**Problem description:** The response must consist of the lines below from the one with "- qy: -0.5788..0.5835" through the one with "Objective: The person", exactly as they appear and with both ends kept.

**Task data:**
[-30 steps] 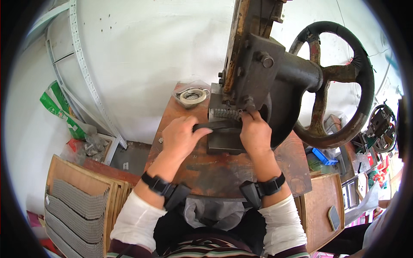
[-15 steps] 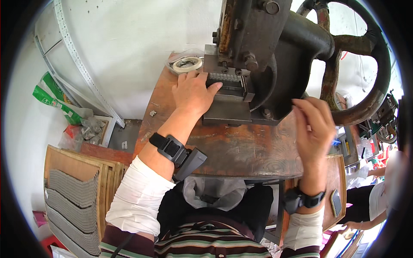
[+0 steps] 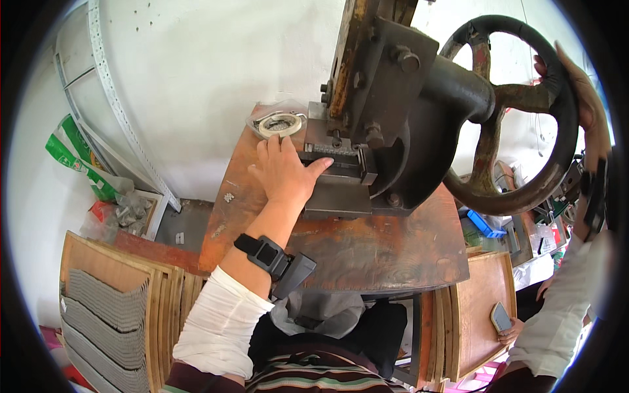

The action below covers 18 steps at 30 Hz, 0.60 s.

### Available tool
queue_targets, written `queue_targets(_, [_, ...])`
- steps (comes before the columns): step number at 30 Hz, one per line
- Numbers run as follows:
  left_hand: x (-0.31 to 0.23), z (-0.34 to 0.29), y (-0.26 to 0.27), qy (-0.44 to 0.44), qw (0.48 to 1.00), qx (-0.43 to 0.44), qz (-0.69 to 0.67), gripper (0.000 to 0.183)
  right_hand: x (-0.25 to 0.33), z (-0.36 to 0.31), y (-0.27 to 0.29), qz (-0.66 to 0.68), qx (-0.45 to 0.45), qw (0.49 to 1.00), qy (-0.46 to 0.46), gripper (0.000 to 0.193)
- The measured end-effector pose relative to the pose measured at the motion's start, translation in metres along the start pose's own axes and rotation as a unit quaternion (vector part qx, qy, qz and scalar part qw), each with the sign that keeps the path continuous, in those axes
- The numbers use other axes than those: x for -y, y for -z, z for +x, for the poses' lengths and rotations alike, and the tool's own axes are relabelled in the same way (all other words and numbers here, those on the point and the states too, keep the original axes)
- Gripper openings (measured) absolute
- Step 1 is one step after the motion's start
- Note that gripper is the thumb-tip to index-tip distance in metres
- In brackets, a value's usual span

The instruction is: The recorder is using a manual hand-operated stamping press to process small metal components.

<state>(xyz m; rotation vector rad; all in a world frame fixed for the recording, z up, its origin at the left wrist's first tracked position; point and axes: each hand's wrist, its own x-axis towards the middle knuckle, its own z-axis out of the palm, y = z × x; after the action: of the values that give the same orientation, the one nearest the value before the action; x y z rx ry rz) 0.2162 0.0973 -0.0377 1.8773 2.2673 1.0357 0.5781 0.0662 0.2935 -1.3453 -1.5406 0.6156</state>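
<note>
My left hand (image 3: 283,171) is at the die block (image 3: 339,171) of a dark, worn hand press (image 3: 419,121). Its thumb stretches over the edge of a dark metal bar in the die, and the fingers spread along the block's left side. I see nothing gripped in it. Up at the far right, my right hand (image 3: 585,92) reaches to the rim of the press's large handwheel (image 3: 483,154). Fingertips show inside the rim, so the hand is wrapped round it; part of it is hidden behind the rim.
A roll of tape (image 3: 280,124) lies in a clear bag behind the left hand. The wooden table (image 3: 367,262) carries small pale bits at left. Wooden trays (image 3: 108,259) of grey corrugated strips stand lower left. At right, another person's hand (image 3: 511,331) touches a phone (image 3: 500,317) on a tray.
My right hand has moved from beside the press, up and right, onto the handwheel rim. My left hand stays at the die, its fingers slightly more spread. The view has shifted slightly.
</note>
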Motion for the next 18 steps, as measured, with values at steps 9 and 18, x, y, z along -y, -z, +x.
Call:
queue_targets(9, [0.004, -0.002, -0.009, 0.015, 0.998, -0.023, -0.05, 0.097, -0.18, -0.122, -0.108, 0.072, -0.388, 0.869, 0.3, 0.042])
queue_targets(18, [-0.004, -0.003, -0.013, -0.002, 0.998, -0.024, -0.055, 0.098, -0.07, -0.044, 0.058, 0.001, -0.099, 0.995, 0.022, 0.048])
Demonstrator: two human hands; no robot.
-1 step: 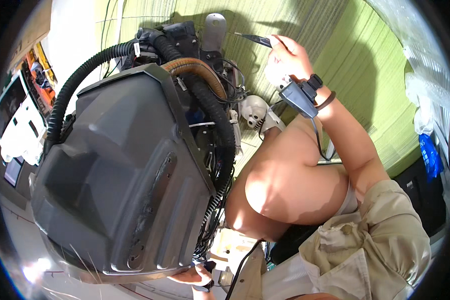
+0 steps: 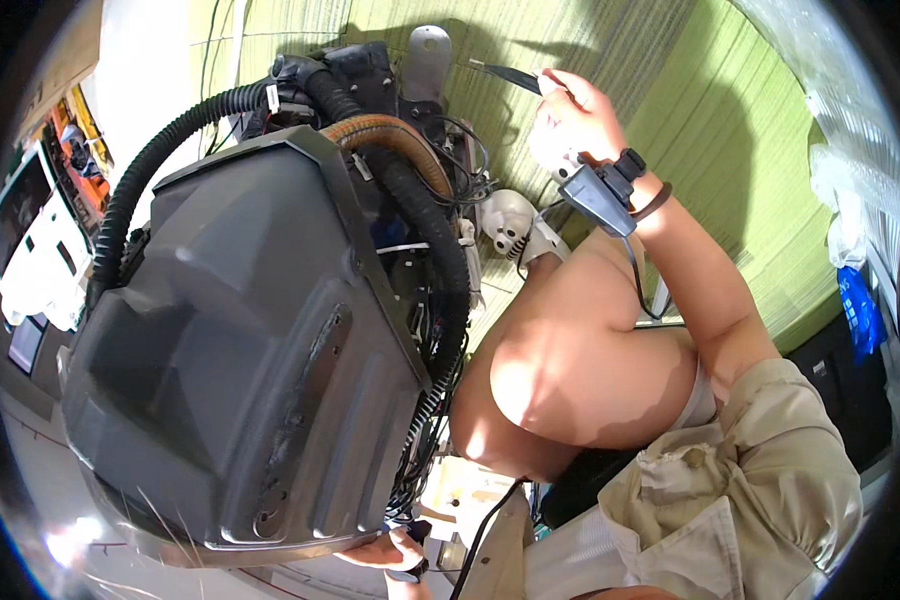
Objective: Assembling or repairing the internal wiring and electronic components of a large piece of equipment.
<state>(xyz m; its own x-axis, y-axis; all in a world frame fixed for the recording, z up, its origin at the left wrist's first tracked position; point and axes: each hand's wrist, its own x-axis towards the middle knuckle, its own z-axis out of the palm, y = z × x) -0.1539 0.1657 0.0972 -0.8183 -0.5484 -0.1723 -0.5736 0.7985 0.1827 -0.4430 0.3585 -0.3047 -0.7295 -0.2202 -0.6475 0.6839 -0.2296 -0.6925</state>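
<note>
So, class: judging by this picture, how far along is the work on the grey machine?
Done: the grey housing lies tipped, hoses and wiring exposed. In hand: the right hand holds a dark tool; the left hand steadies the housing's lower edge. Left: wiring remains uncovered.

The big housing is plain matte dark grey all over, no pattern, just some lighter scuffs. Looping over its top edge there's a ribbed black hose, and right beside that a coppery orange-brown hose. Just right of the housing sits a small off-white plastic part. The mat behind the housing is lime green with fine darker stripes. Up right of the housing, the right hand has a black pointed tool, plus a black strap with a grey box at the wrist. Shorts lower right are khaki beige.
</note>
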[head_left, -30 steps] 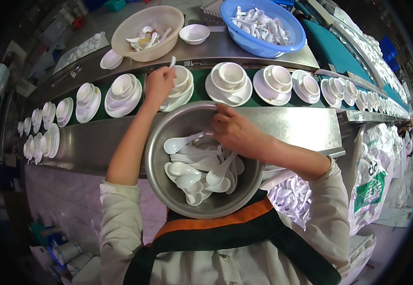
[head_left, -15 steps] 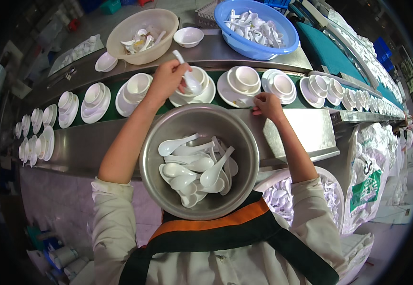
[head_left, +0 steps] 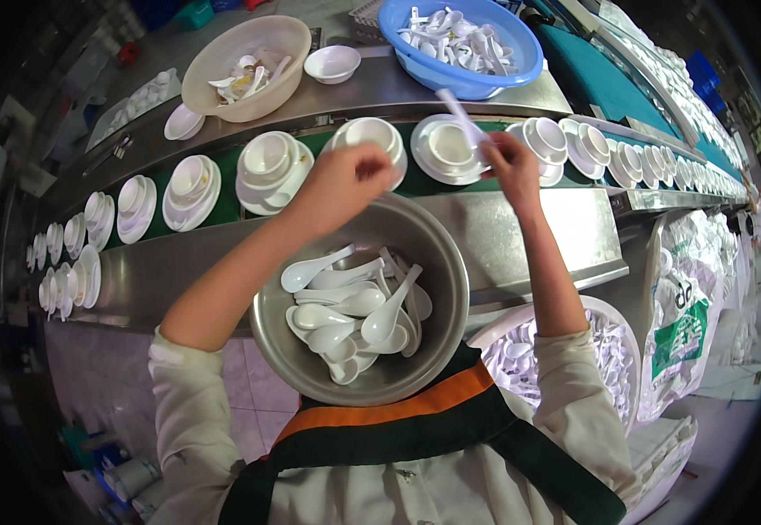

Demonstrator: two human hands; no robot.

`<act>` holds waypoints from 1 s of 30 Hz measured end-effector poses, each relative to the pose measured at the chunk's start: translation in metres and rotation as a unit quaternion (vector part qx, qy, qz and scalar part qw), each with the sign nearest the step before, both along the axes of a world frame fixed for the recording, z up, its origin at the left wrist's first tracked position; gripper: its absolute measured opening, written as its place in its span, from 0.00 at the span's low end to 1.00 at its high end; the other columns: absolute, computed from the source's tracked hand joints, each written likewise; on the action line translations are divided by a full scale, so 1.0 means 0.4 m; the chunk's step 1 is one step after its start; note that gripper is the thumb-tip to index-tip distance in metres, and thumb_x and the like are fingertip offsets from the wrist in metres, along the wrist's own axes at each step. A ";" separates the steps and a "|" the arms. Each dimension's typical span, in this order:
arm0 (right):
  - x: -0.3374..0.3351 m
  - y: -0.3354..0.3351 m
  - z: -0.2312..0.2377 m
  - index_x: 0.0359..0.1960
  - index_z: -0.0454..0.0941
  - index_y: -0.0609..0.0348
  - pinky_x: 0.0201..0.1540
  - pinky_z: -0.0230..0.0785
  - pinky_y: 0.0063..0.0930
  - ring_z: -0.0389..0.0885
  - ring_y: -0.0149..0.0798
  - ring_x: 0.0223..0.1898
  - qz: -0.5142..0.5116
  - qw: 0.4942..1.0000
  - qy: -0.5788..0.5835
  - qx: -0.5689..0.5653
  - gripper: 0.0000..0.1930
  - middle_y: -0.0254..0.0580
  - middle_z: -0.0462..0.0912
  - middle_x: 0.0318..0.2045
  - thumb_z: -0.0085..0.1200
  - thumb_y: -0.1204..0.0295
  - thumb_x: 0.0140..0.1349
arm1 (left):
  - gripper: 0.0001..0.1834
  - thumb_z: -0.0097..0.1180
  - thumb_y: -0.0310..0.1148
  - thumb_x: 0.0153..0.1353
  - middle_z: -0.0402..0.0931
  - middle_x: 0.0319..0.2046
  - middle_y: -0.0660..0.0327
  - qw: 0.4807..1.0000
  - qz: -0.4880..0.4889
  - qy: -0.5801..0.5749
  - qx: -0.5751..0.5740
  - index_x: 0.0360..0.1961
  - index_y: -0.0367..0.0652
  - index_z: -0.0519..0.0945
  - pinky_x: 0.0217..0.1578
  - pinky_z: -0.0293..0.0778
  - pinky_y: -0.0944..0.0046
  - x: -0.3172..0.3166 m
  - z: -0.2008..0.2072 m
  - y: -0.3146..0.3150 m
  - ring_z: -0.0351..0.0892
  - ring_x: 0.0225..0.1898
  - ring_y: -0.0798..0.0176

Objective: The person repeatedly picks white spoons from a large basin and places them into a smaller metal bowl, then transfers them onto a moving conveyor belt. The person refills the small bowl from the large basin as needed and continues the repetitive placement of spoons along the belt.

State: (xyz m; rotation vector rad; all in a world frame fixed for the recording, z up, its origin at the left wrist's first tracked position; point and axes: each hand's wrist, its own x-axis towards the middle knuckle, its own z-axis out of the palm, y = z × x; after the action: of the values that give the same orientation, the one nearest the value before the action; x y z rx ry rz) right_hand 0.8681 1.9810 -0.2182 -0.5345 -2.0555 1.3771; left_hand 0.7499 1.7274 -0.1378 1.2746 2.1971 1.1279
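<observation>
White soup spoons [head_left: 389, 315] lie heaped in a steel basin [head_left: 446, 280] in front of my body. Between the fingers of my right hand [head_left: 513, 171] is a white soup spoon [head_left: 461, 115], tilted up to the left and blurred, over a stack of a plate and bowls [head_left: 451, 146]. My left hand [head_left: 345, 188] hovers above the basin's far rim, partly covering another dish stack [head_left: 370, 133]. Its fingers look curled but are smeared by motion; no spoon shows in them. The stack to its left [head_left: 268, 157] has a spoon [head_left: 286, 197] lying on it.
Dish stacks line the green belt [head_left: 230, 208] across the view. Beyond it stand a beige basin [head_left: 201, 87] with some spoons, a small white bowl [head_left: 332, 63] and a blue basin [head_left: 389, 48] full of spoons. A white tub [head_left: 630, 346] of spoons stands at the right.
The dish stacks have shifted left along the belt. My left hand has drawn back from a stack and no longer shows a spoon. My right hand has risen with a spoon.
</observation>
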 end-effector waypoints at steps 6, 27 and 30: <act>-0.007 0.138 -0.169 0.37 0.79 0.66 0.32 0.72 0.37 0.80 0.49 0.26 -0.027 0.976 -0.120 0.181 0.12 0.52 0.80 0.28 0.56 0.69 0.56 | 0.10 0.60 0.37 0.50 0.78 0.22 0.56 0.936 -0.190 0.110 -0.274 0.25 0.40 0.80 0.29 0.72 0.60 0.119 -0.125 0.002 0.78 0.25 0.57; 0.182 0.322 -0.080 0.36 0.80 0.57 0.34 0.72 0.33 0.80 0.44 0.32 0.066 0.933 -0.142 0.324 0.12 0.42 0.81 0.30 0.58 0.64 0.53 | 0.11 0.57 0.33 0.55 0.78 0.25 0.51 0.991 0.020 0.106 -0.079 0.32 0.33 0.77 0.30 0.76 0.59 0.223 -0.073 0.344 0.80 0.30 0.58; 0.183 0.375 -0.154 0.30 0.79 0.54 0.35 0.73 0.37 0.79 0.43 0.33 0.040 0.885 -0.174 0.429 0.12 0.42 0.79 0.27 0.57 0.60 0.53 | 0.10 0.58 0.32 0.50 0.78 0.24 0.50 0.924 -0.076 0.236 -0.289 0.31 0.36 0.78 0.33 0.74 0.54 0.293 -0.115 0.355 0.80 0.30 0.51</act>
State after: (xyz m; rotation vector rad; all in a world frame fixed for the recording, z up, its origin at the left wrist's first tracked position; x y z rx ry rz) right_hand 0.9411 2.1311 -0.2800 -0.3058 -2.7128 0.2898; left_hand 0.8672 1.8693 -0.1839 1.4938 2.4299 0.0683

**Exercise solution:**
  - qy: -0.5788..0.5835
  - qx: -0.5689..0.5653
  - gripper: 0.0000..0.1930
  - middle_y: -0.0254..0.0580
  - middle_z: -0.0462..0.0912
  - middle_x: 0.0318..0.2045
  - thumb_z: -0.0085..0.1200
  - thumb_y: -0.1204..0.0295
  - thumb_x: 0.0140..0.1349
arm1 (left):
  - gripper: 0.0001..0.1834
  - thumb_z: -0.0097..0.1180
  - thumb_y: -0.0310..0.1148
  - thumb_x: 0.0153..0.1353
  - middle_z: -0.0402..0.0931
  - middle_x: 0.0319..0.2046
  - middle_y: -0.0660..0.0327
  - qw: 0.4807..1.0000
  - qz: -0.4880..0.4889
  - qy: -0.5801..0.5749
  - qx: -0.5751..0.5740
  - index_x: 0.0360..0.1961
  - index_y: -0.0367..0.0652
  - index_z: -0.0519..0.0945
  - pinky_x: 0.0217..0.1578
  - pinky_z: -0.0293..0.0778
  - pinky_y: -0.0944..0.0046
  - x: -0.3172..0.3166 m
  - z: -0.2008..0.2072 m
  - y: -0.3146..0.3150 m
  - ring_z: -0.0351..0.0892
  - ring_x: 0.0225..0.1898
  - ring_y: -0.0798..0.0176

Objective: The person repeatedly picks white spoons from a large basin and places them into a smaller metal bowl, then transfers them onto a moving conveyor belt. The person refills the small bowl from the large basin as needed and continues the repetitive placement of spoons along the belt.

This finishes the output for the exercise.